Dans une interview accordée à Bloomberg, Fatih Birol, chef de l’Agence internationale de l’énergie (AIE), a averti que l’OPEP+, le cartel pétrolier et ses alliés, devrait faire attention au retour de flamme sur ses réductions de la production de pétrole.
Le chef de l’AIE avertit l’OPEP+ : en réduisant la production de pétrole, elle se tire aussi une balle dans le pied
Pourquoi est-ce important ?
L'OPEP+ a une énorme influence sur le marché pétrolier et donc aussi sur l'économie mondiale. Si le prix du pétrole augmente, que ce soit en raison d'une réduction de la production ou non, il deviendra plus difficile de lutter contre une inflation tenace. Ce qui pourrait signifier que les perspectives économiques pourraient rester sombres plus longtemps.Dans l’actu : la réduction de la production annoncée récemment par l’OPEP+ pourrait faire des ravages dans une économie mondiale déjà fragile. En outre, cela serait préjudiciable pour les producteurs de pétrole eux-mêmes à long terme, estime Birol.
Problème 1, pour l’Opep+ : « Ils doivent être très prudents », souligne le chef de l’AIE. « Si les producteurs de pétrole essaient de faire monter les prix, le succès des voitures électriques n’ira qu’en s’accélérant. »

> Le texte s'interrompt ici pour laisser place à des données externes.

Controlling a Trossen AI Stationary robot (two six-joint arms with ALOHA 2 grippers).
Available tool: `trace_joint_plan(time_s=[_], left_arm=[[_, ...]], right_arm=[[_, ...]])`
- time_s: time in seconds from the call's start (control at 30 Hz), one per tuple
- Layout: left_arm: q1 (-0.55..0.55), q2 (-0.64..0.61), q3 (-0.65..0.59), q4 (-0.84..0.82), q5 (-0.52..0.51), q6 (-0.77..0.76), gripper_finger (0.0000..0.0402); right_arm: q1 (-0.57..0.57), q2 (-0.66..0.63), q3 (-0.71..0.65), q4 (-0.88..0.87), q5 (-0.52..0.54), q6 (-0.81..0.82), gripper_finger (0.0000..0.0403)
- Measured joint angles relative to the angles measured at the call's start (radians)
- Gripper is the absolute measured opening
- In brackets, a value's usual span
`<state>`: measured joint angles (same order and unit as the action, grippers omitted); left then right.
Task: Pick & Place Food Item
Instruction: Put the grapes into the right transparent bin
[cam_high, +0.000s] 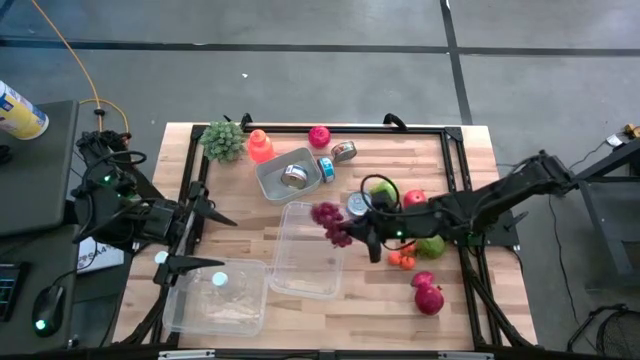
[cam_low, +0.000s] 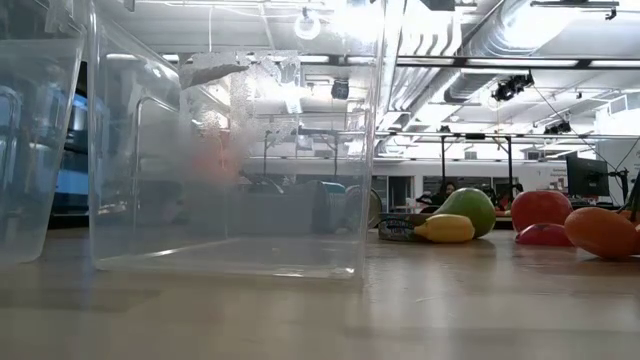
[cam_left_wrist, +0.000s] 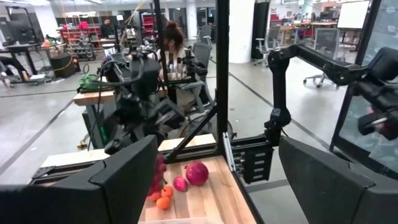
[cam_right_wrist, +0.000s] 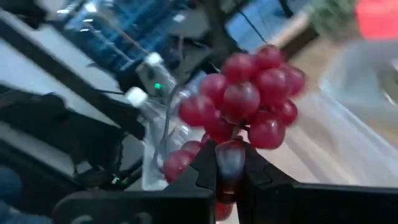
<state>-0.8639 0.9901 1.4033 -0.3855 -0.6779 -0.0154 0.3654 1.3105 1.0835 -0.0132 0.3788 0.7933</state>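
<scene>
Pinched between my right gripper's (cam_right_wrist: 230, 163) dark fingers, the bunch of red grapes (cam_right_wrist: 245, 99) hangs over the clear plastic container's (cam_high: 300, 268) right edge; my left gripper (cam_high: 190, 238) waits spread beside the table's (cam_high: 470, 310) left edge.

A green leafy plant (cam_high: 223, 140) sits at the upper left of the wooden table (cam_high: 470, 190), beside an orange plastic bottle (cam_high: 259, 147) and 2 small tins (cam_high: 336, 160).

Bunch of dark red grapes (cam_right_wrist: 245, 99), glossy and round, held aloft by its lower end, suspended over the right rim of a clear plastic container (cam_high: 305, 250) at mid-worktop.
</scene>
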Motion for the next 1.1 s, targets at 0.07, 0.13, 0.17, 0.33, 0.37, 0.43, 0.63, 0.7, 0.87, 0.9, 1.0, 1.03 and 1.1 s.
trace_joint_plan(time_s=[0.07, 0.13, 0.17, 0.33, 0.37, 0.43, 0.63, 0.7, 0.87, 0.9, 1.0, 1.03, 1.1], left_arm=[[0.000, 0.001, 0.000, 0.000, 0.000, 0.011, 0.0327], [0.000, 0.001, 0.000, 0.001, 0.000, 0.019, 0.0327], [0.000, 0.001, 0.000, 0.001, -0.001, 0.019, 0.0327], [0.014, 0.002, 0.000, 0.002, -0.001, 0.019, 0.0327], [0.016, 0.002, 0.000, 0.002, -0.001, 0.019, 0.0327], [0.018, 0.002, 0.000, 0.002, -0.001, 0.018, 0.0327], [0.017, 0.008, 0.000, 0.004, -0.001, 0.015, 0.0327], [0.017, 0.009, 0.000, 0.003, -0.001, 0.003, 0.0327], [0.016, 0.009, 0.000, 0.001, -0.001, -0.018, 0.0327], [0.016, 0.009, 0.000, 0.000, -0.001, -0.019, 0.0327], [0.016, 0.009, 0.000, -0.006, -0.001, -0.036, 0.0327], [0.016, 0.009, 0.000, -0.008, -0.001, -0.042, 0.0327], [0.016, 0.009, 0.000, -0.008, -0.001, -0.043, 0.0327]], right_arm=[[-0.011, 0.023, 0.000, 0.065, -0.011, -0.049, 0.0003], [-0.024, 0.056, 0.000, 0.051, -0.036, -0.049, 0.0003], [-0.031, 0.077, -0.001, 0.041, -0.063, -0.028, 0.0003], [-0.063, 0.183, -0.002, 0.055, -0.145, 0.073, 0.0016], [-0.068, 0.197, -0.002, 0.055, -0.166, 0.082, 0.0024], [-0.083, 0.223, -0.002, 0.078, -0.221, 0.103, 0.0044], [-0.129, 0.235, -0.002, 0.111, -0.308, 0.199, 0.0104], [-0.140, 0.236, -0.002, 0.110, -0.309, 0.206, 0.0123], [-0.159, 0.235, -0.002, 0.139, -0.345, 0.206, 0.0165], [-0.159, 0.235, -0.002, 0.144, -0.359, 0.204, 0.0173], [-0.159, 0.235, -0.002, 0.172, -0.368, 0.182, 0.0188], [-0.159, 0.235, -0.002, 0.189, -0.369, 0.178, 0.0191], [-0.159, 0.235, -0.002, 0.284, -0.403, 0.161, 0.0193]])
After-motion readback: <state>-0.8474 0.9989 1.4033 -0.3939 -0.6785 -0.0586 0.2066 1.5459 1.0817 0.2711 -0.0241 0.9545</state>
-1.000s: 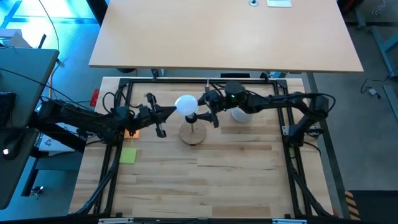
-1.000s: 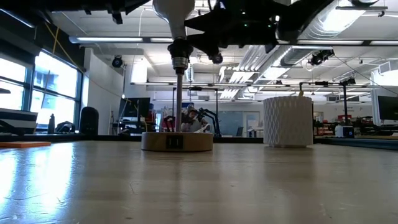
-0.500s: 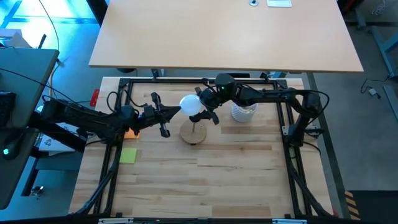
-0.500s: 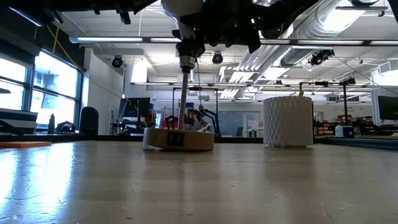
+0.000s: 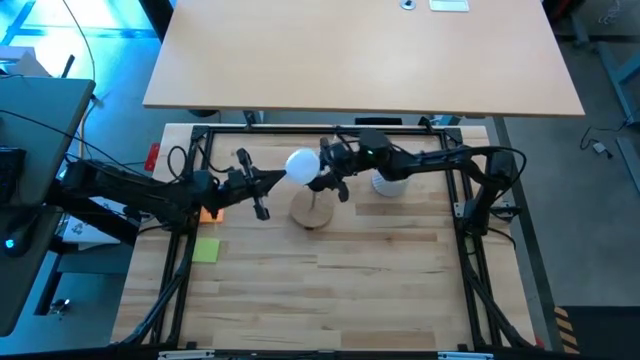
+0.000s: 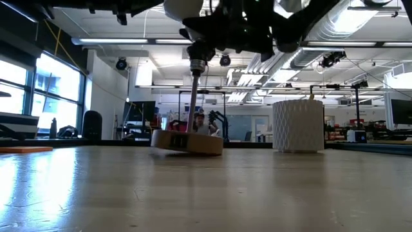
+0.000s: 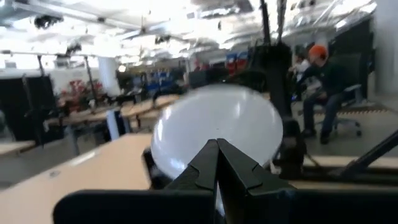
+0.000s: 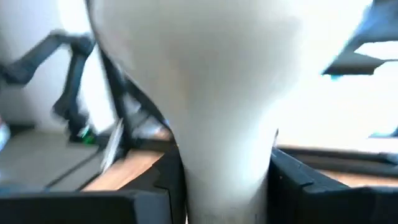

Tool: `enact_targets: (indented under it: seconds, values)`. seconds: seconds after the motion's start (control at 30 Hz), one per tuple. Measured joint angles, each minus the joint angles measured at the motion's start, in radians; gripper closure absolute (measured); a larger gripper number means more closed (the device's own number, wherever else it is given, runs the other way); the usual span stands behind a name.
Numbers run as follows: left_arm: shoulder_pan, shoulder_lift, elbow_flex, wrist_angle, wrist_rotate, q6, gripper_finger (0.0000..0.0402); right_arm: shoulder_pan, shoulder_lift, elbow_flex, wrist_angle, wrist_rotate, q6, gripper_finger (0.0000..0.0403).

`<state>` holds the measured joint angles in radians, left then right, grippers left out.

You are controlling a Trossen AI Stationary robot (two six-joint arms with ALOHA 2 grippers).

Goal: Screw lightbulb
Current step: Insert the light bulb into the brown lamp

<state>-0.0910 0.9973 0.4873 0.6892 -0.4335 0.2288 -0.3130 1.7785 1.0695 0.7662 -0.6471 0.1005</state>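
The white lightbulb [image 5: 302,165] sits neck down on the black-topped stem [image 6: 192,96] of a round wooden disc [image 5: 312,212], well above the table. The disc [image 6: 187,142] is tipped: its left edge is off the table and it rests on its right edge. My right gripper [image 5: 322,175] reaches in from the right and is shut on the bulb [image 8: 205,74]. My left gripper [image 5: 282,177] is shut, and its tips [image 7: 217,149] are right at the bulb's left side [image 7: 217,127]. I cannot tell whether they touch. My right gripper pinches the bulb's tapering part [image 8: 227,155], just below the globe, between its two fingers [image 8: 166,183]. The fingers come about level from the table's right side. The bulb stands neck down on the stem's top, leaning with the stem.
A white latticed cup [image 5: 390,182] stands just right of the disc, under my right arm, and shows in the low view [image 6: 297,125]. An orange piece [image 5: 208,213] and a green note [image 5: 206,250] lie at the left. A seated person [image 7: 320,81] is beyond the table.
The wooden disc has tipped. It lay flat a second ago; now its left edge is raised and the stem leans. My right gripper has swung toward the far edge and partly back, keeping hold of the bulb, which has stayed nearly in place.
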Motion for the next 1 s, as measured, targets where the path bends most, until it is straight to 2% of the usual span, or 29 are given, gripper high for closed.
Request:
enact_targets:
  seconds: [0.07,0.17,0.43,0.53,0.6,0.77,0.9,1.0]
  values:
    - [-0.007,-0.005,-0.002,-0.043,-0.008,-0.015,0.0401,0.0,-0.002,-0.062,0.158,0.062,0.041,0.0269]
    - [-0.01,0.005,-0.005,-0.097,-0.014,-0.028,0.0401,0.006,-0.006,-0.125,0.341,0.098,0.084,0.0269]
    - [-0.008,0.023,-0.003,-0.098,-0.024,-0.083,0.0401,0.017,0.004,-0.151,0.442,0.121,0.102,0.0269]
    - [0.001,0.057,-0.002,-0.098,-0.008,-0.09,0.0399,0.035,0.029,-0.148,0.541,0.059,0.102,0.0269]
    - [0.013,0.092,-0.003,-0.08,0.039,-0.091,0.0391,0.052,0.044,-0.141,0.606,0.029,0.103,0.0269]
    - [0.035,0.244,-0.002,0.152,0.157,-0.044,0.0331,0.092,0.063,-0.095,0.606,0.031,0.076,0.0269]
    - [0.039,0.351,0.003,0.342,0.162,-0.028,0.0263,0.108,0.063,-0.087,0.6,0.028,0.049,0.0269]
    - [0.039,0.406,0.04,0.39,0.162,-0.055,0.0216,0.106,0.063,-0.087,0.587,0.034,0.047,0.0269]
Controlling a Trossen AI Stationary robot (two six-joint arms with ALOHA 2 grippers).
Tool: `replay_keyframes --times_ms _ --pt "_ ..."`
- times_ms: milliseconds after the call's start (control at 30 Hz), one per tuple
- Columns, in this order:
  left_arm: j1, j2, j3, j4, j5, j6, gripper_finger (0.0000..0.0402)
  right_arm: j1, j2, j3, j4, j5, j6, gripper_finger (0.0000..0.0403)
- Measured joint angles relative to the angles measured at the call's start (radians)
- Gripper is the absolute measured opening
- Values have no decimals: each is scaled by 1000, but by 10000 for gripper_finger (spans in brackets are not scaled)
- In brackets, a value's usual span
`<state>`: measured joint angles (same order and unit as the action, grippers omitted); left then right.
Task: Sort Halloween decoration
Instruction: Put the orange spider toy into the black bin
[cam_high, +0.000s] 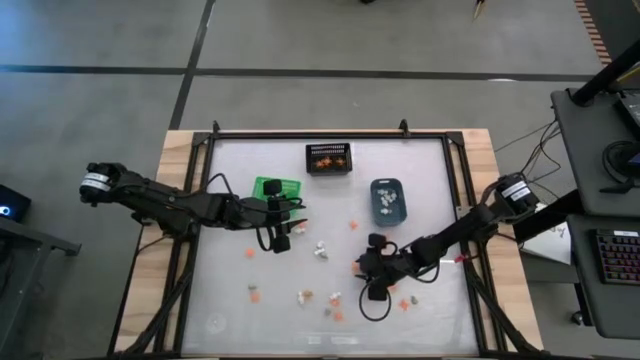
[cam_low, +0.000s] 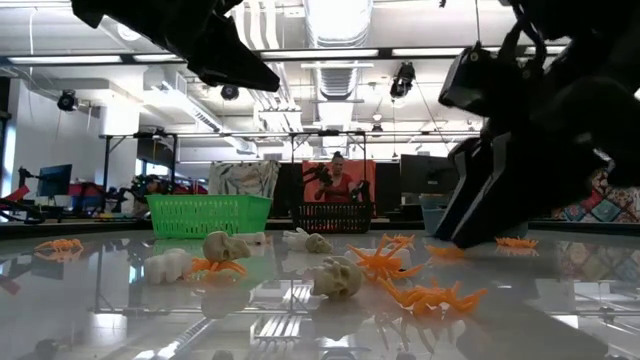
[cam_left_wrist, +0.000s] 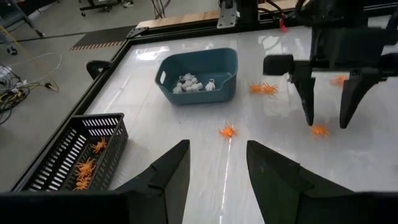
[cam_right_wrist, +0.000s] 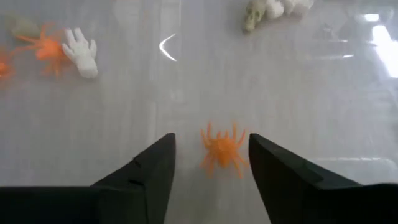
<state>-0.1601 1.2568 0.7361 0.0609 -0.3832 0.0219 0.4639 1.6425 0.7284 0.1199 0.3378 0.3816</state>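
Observation:
The Halloween decoration lies scattered on the white table: orange spiders (cam_high: 404, 303), white skulls (cam_low: 338, 277) and hands (cam_right_wrist: 82, 51). My right gripper (cam_right_wrist: 211, 152) is low over the table's middle right (cam_high: 364, 270), open, with one orange spider (cam_right_wrist: 222, 149) lying on the table between its fingers, apart from both. My left gripper (cam_left_wrist: 217, 168) hovers open beside the green bin (cam_high: 275, 187), with nothing between its fingers; another orange spider (cam_left_wrist: 228, 131) lies ahead of it.
A black mesh bin (cam_high: 328, 158) holding orange spiders stands at the far middle. A blue-grey bin (cam_high: 388, 200) with white trinkets (cam_left_wrist: 194, 85) sits to its right. A raised dark rim (cam_high: 455, 200) frames the table. A person (cam_low: 338, 180) stands far behind the table.

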Motion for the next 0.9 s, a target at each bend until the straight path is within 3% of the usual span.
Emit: replay_keyframes --times_ms 167,333,900 --pt "0 0 -7 0 0 0 141 -12 25 0 29 2 4 219" --pt "0 0 -13 7 0 0 141 -19 41 -5 35 -6 21 213" --pt "0 0 -19 7 0 0 141 -26 29 -12 28 -27 20 82"
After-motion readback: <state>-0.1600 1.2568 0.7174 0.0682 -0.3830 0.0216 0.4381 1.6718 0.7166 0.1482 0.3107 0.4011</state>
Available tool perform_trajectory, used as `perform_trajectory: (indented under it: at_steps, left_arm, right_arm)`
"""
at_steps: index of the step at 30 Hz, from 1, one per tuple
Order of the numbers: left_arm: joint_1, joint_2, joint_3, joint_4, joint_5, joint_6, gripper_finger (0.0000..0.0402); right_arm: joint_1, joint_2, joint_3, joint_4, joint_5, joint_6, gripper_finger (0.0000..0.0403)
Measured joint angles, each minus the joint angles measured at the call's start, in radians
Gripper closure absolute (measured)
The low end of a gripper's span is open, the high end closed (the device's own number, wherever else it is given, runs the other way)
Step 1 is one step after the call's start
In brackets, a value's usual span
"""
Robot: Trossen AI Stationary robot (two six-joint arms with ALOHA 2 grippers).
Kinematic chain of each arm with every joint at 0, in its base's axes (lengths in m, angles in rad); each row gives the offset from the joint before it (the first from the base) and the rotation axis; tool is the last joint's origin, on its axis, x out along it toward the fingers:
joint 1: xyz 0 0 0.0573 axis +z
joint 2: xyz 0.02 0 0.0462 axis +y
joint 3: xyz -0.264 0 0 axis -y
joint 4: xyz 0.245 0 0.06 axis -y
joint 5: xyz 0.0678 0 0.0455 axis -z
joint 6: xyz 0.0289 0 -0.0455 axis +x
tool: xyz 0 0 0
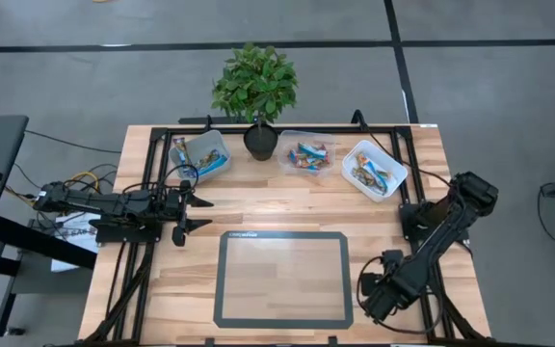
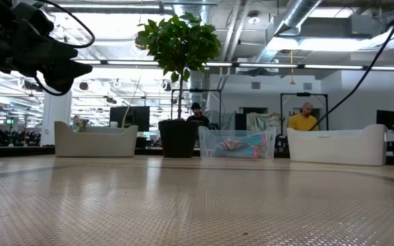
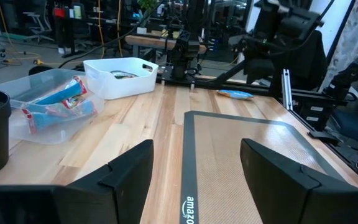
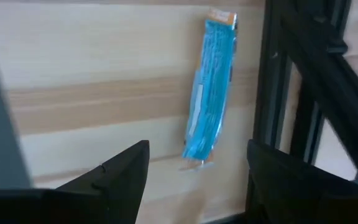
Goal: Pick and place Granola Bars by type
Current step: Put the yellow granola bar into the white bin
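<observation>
Just ahead of the right hand (image 4: 194,171), whose fingers stood wide apart and empty, lay a blue granola bar (image 4: 211,87) flat on the bench (image 4: 104,74), beside a black frame rail (image 4: 272,93). Its wrapper looked thin, light, crinkly and probably slippery, so a pinch across the narrow middle seemed best. Blue film, orange end. The left hand (image 1: 183,212) waited open, holding nothing.

grey floor (image 1: 489,87) with dark lines surrounds the wooden tabletop (image 1: 287,193); bright ceiling lights (image 2: 299,41), ducts (image 2: 306,17), two seated people (image 2: 305,117) behind.
</observation>
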Motion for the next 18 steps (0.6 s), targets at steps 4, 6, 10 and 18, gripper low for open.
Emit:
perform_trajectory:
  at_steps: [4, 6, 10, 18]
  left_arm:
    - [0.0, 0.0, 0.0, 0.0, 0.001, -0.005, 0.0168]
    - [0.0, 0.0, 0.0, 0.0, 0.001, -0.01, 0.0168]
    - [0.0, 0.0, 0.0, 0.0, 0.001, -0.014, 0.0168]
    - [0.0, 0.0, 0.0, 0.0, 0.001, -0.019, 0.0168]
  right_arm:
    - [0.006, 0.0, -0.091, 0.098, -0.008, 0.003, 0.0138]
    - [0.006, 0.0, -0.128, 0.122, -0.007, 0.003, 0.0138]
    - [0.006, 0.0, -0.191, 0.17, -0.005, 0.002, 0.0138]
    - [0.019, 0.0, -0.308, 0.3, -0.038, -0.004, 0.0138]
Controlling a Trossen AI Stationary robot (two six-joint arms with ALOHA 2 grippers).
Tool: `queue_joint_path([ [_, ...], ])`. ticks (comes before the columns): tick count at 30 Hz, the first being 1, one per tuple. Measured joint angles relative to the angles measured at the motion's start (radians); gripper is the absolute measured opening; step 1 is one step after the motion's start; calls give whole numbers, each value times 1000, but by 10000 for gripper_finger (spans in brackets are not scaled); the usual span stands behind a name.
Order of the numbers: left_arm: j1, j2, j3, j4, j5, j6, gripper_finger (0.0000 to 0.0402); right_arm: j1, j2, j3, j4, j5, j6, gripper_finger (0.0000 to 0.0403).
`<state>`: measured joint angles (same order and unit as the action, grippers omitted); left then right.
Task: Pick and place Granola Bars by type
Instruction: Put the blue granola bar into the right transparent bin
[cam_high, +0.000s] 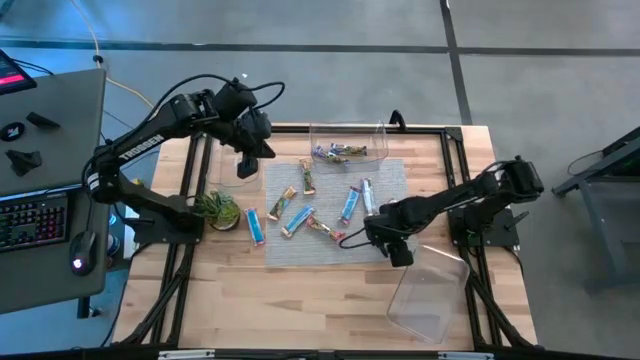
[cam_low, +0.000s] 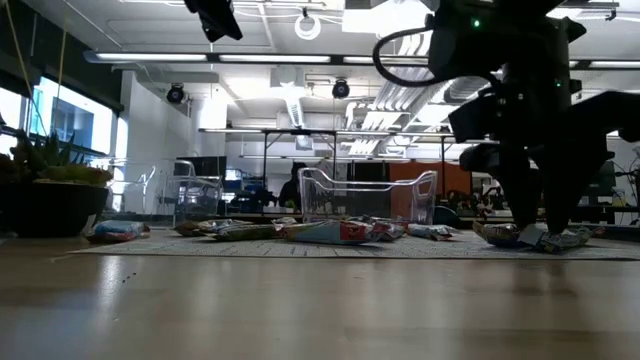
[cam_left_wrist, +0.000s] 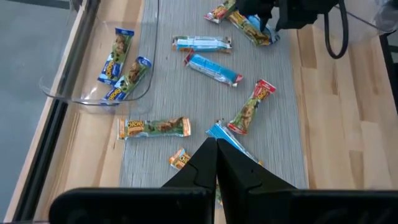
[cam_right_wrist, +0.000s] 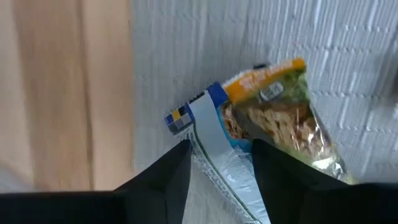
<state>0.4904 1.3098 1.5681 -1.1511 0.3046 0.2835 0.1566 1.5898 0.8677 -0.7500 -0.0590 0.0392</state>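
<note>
Several granola bars in blue, orange-and-green and red-and-green wrappers lie scattered flat on a grey mat. A few more lie in the clear bin at the far edge, which the left wrist view also shows. My right gripper is down at the mat's right part, shut on a blue-and-silver bar. An orange-and-green bar lies against that one. My left gripper hangs high over the mat's far left corner, fingers shut and touching nothing. My right gripper pinches the silver end of the blue-and-silver bar between its two fingers, coming down from above. The rest of the bar lies on the mat, its blue end pointing away from the fingers.
A second clear bin lies tilted on the wood near the table's right near corner, close to my right arm. A small green plant stands at the mat's left edge. Black frame rails run along the table's sides.
</note>
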Motion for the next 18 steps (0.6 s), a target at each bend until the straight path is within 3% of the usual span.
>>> queue_joint_path([
  [9, 0, 0, 0, -1, -1, 0, 7, 0, -2, 0, -33, -4, -44, 111],
  [18, 0, 0, 0, -2, -2, 0, 7, 0, -2, 1, -34, -34, -41, 15],
])
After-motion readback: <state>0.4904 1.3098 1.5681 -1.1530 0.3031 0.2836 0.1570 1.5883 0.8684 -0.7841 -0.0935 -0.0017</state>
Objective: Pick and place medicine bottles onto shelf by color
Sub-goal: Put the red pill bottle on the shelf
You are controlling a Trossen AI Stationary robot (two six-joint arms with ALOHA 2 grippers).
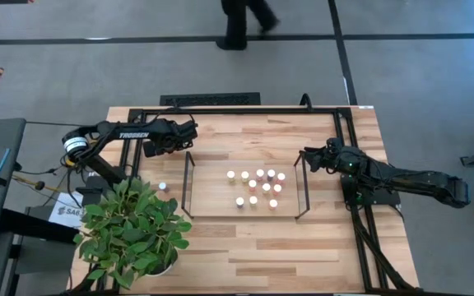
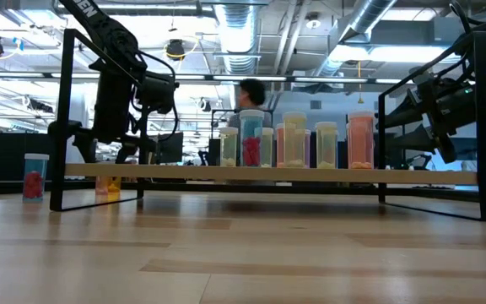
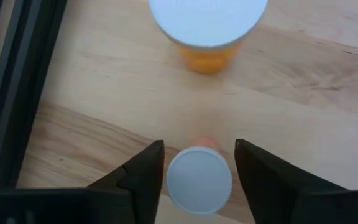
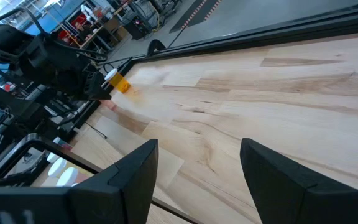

- La transition vers l’électrique a pris son envol ces dernières années. Il y avait 26 millions de voitures électriques (VE) sur les routes l’année dernière, soit une augmentation de 60% par rapport à 2021. Une voiture neuve sur sept vendue actuellement est électrique, et ce chiffre passera à près d’une sur cinq d’ici la fin de cette année, estime l’AIE.
- En réduisant sa production maintenant, l’OPEP+ pourrait nuire à elle-même sur le long terme. De nombreux pays de l’organisation dépendent fortement de la demande mondiale de pétrole. Une transition accélérée vers la conduite électrique ne sera que désavantageuse pour eux.
Le moteur économique du monde
Problème 2, pour le reste du monde : réduire la production maintenant, alors que le moteur économique mondial s’essouffle, retardera la reprise, selon Birol.
- « L’économie mondiale est dans une phase très fragile. Des prix du pétrole plus élevés et une pression à la hausse sur l’inflation – c’est la dernière chose que nous voulons », alerte le chef de l’AIE.
- Les banques centrales du monde entier tentent depuis l’année dernière de lutter contre la forte inflation en augmentant les taux d’intérêt. Bien que cela semble avoir un effet, ces taux d’intérêt plus élevés ralentissent l’économie, car emprunter de l’argent devient plus coûteux.
- Le prix de l’énergie est l’un des moteurs de l’inflation. Si le pétrole, le gaz et d’autres produits énergétiques deviennent plus chers, la dépréciation de la monnaie augmentera également. En conséquence, les banques centrales devront maintenir plus longtemps des taux d’intérêt élevés. Dans le pire des cas, cela pourrait conduire au scénario économique apocalyptique de la stagflation : une économie stagnante avec une inflation élevée.
L’argument sans doute le plus tranchant est que l’OPEP+ n’arrive pas vraiment à faire décoller les prix, malgré ces nombreux effets d’annonce. L’impact de la demande mondial qui ralentit est beaucoup plus fort. Dans la réalité, les prix du pétrole n’évoluent plus vraiment depuis des mois, stagnant autour de la barre des 80 dollars. En fait, en baissant sa production, l’OPEP+ ne fait que limiter la casse. Mais l’organisation ne doit pas aller trop loin non plus, estime Birol, au risque de casser la machine.